■ EXERCISE ■
Restate word for word the entries below, starting at the line with "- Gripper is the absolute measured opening" and ending at the line with "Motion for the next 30". Keep both end lines and omit the pictures.

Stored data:
== Segment start ==
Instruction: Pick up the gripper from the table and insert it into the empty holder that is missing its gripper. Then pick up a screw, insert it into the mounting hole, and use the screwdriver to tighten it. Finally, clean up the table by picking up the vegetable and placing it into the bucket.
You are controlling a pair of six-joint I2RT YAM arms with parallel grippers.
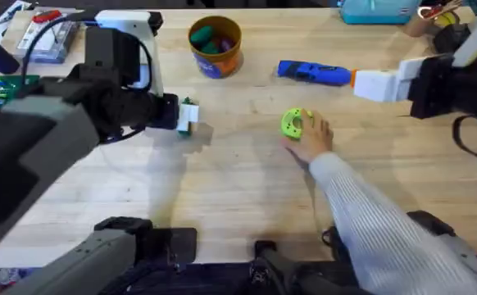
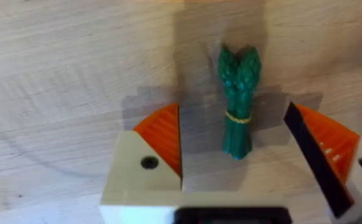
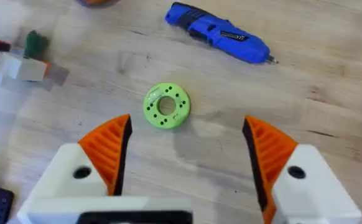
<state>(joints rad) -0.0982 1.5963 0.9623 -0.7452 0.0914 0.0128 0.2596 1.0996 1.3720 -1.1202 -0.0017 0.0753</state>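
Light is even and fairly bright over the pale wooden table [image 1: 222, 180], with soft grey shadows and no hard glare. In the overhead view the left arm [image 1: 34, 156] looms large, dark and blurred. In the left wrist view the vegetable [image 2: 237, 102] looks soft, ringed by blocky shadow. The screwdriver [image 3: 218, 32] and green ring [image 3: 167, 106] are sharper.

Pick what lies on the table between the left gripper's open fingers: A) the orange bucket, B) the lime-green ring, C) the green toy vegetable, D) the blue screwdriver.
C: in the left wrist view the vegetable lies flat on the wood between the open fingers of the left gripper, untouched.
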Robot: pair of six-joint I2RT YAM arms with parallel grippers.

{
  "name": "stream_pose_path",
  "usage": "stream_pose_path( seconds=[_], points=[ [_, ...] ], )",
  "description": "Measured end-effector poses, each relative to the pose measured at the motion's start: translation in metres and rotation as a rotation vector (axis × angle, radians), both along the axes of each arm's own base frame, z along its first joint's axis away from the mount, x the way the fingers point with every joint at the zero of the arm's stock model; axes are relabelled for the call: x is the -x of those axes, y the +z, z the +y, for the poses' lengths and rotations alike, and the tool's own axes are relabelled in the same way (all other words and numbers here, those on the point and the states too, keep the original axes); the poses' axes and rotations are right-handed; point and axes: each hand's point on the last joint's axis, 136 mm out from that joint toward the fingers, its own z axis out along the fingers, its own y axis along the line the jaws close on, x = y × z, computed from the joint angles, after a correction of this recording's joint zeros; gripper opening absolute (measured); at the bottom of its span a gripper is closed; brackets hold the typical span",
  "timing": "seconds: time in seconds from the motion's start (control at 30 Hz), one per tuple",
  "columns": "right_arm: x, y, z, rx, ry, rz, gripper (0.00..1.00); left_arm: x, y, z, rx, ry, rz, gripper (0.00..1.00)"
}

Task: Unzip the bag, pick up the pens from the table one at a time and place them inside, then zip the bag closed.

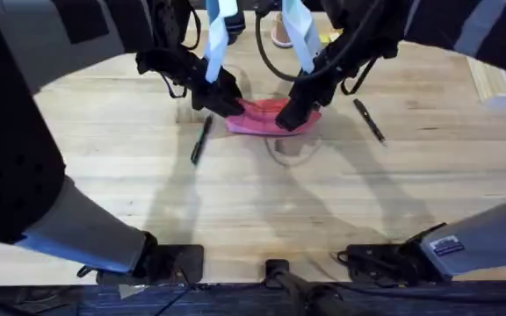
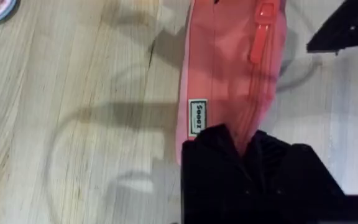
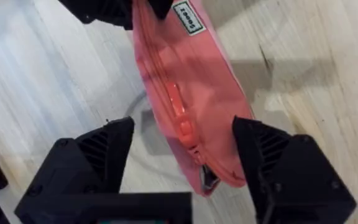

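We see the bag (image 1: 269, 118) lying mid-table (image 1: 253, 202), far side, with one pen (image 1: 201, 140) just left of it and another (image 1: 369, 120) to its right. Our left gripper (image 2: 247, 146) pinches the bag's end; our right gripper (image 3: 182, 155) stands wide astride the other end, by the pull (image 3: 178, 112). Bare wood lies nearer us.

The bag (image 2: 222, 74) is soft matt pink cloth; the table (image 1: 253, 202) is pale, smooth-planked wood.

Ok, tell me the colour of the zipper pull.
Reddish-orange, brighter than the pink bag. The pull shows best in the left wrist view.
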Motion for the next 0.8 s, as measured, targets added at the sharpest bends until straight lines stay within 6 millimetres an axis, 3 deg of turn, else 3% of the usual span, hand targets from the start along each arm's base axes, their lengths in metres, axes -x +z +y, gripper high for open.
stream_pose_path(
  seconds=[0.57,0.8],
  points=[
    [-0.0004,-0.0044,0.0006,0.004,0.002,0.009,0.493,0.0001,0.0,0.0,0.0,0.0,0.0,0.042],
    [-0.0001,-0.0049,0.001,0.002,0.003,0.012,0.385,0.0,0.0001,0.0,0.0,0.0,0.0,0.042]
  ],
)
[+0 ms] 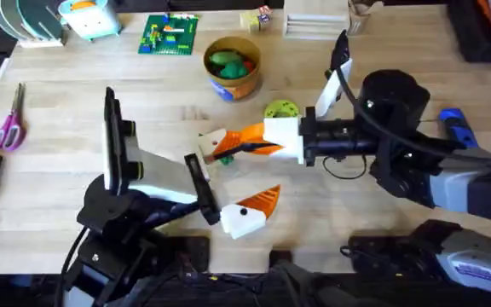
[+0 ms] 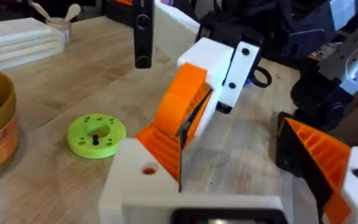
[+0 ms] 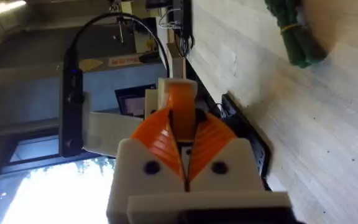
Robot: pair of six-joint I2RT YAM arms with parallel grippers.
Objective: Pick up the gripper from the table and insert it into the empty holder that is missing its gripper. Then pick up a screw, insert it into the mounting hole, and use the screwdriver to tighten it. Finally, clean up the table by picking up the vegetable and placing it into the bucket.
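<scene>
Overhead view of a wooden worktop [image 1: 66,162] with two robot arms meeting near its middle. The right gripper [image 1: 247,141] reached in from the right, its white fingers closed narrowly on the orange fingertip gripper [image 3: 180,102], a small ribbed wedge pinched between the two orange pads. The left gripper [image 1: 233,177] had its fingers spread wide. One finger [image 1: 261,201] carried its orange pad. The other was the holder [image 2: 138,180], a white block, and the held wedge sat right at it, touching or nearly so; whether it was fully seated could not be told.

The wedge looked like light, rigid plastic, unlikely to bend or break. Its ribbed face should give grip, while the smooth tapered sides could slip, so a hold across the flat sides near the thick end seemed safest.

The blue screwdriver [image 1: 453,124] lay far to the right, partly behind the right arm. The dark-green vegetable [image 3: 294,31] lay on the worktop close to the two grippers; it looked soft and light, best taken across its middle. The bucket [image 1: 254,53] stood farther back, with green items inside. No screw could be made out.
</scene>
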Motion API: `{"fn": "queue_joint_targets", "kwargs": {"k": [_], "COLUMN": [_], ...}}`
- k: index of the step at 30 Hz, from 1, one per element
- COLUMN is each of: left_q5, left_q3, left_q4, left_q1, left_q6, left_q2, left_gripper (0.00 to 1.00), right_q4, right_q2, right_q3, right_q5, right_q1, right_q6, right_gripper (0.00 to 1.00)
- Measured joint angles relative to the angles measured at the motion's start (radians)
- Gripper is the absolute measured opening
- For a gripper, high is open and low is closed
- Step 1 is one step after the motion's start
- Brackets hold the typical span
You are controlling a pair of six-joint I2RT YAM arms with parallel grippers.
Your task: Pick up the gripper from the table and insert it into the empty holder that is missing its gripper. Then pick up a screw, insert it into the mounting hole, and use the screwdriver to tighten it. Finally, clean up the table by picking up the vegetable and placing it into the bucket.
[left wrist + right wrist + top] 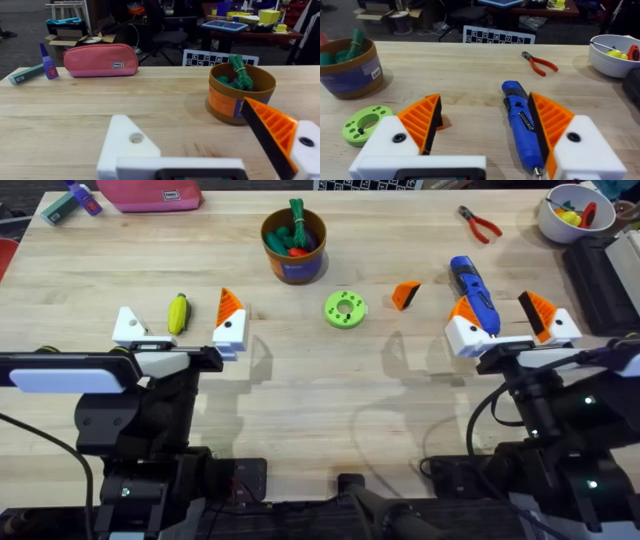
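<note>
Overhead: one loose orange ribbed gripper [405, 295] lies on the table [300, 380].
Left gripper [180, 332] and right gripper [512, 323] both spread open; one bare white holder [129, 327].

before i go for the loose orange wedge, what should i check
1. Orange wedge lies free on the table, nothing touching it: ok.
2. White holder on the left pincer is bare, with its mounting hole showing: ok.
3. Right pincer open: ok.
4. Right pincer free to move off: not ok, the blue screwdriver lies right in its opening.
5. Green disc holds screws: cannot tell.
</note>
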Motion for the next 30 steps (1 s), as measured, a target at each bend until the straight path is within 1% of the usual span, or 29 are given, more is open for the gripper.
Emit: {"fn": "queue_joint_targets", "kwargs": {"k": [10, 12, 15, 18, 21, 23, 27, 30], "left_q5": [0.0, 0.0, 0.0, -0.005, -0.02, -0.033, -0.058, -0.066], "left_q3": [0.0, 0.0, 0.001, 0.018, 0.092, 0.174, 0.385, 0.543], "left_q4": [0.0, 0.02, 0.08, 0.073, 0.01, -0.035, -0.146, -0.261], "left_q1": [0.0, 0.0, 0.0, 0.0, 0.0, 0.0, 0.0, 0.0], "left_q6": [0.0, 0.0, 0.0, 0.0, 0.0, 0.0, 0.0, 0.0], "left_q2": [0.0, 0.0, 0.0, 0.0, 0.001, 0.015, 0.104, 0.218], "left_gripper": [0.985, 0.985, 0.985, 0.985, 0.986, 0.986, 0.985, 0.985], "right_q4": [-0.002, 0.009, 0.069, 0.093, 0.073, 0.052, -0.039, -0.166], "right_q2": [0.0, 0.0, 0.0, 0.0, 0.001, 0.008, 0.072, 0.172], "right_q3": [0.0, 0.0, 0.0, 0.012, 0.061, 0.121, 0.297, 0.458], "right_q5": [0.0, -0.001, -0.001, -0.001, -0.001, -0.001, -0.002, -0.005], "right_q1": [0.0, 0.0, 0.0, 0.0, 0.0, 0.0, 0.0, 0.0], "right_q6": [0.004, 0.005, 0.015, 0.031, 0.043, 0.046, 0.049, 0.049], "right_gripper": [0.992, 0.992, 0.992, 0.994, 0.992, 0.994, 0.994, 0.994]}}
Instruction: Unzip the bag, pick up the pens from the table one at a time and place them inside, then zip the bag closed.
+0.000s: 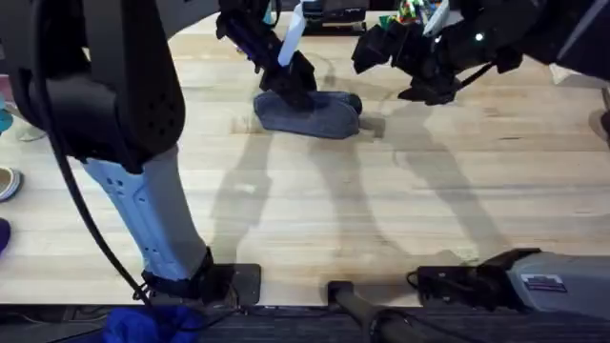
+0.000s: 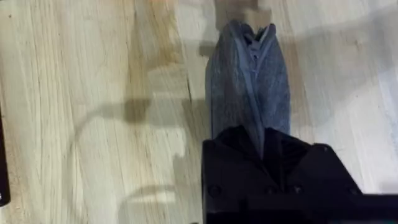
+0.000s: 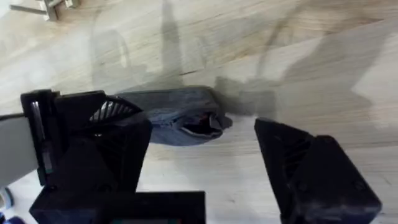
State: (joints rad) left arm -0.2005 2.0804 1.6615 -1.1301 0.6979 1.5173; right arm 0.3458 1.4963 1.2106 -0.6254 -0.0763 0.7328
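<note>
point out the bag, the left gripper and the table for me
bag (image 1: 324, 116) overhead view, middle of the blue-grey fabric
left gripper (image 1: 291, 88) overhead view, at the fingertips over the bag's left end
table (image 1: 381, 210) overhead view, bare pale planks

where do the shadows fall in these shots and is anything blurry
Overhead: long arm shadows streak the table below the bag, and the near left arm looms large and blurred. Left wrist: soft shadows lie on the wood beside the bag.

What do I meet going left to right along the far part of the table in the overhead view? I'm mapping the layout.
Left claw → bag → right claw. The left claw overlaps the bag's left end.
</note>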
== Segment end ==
■ RESPONSE AREA ■
- Gripper is the absolute measured opening
- For a gripper, high is open and low is closed
- Step 1 is one step after the motion's start
- Brackets hold the typical span
You are controlling a pair of six-joint I2RT YAM arms with parallel grippers.
Your task: Pick up the gripper from the table and insert it into the empty holder that is missing its gripper. Then pick up a screw, insert it into the mounting hole, and use the screwdriver to tighten it. Finally, clean up the table by picking up the vegetable and placing it into the bucket.
[left wrist + right wrist + top] 
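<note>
Overhead: one loose orange ribbed gripper [405, 295] lies on the table [300, 380].
Left gripper [180, 332] and right gripper [512, 323] both spread open; one bare white holder [129, 327].

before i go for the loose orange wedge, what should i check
1. Orange wedge lies free on the table, nothing touching it: ok.
2. White holder on the left pincer is bare, with its mounting hole showing: ok.
3. Right pincer open: ok.
4. Right pincer free to move off: not ok, the blue screwdriver lies right in its opening.
5. Green disc holds screws: cannot tell.
</note>
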Motion for the next 30 steps (1 s), as measured, a target at each bend until the straight path is within 1% of the usual span, or 29 are given, more is open for the gripper.

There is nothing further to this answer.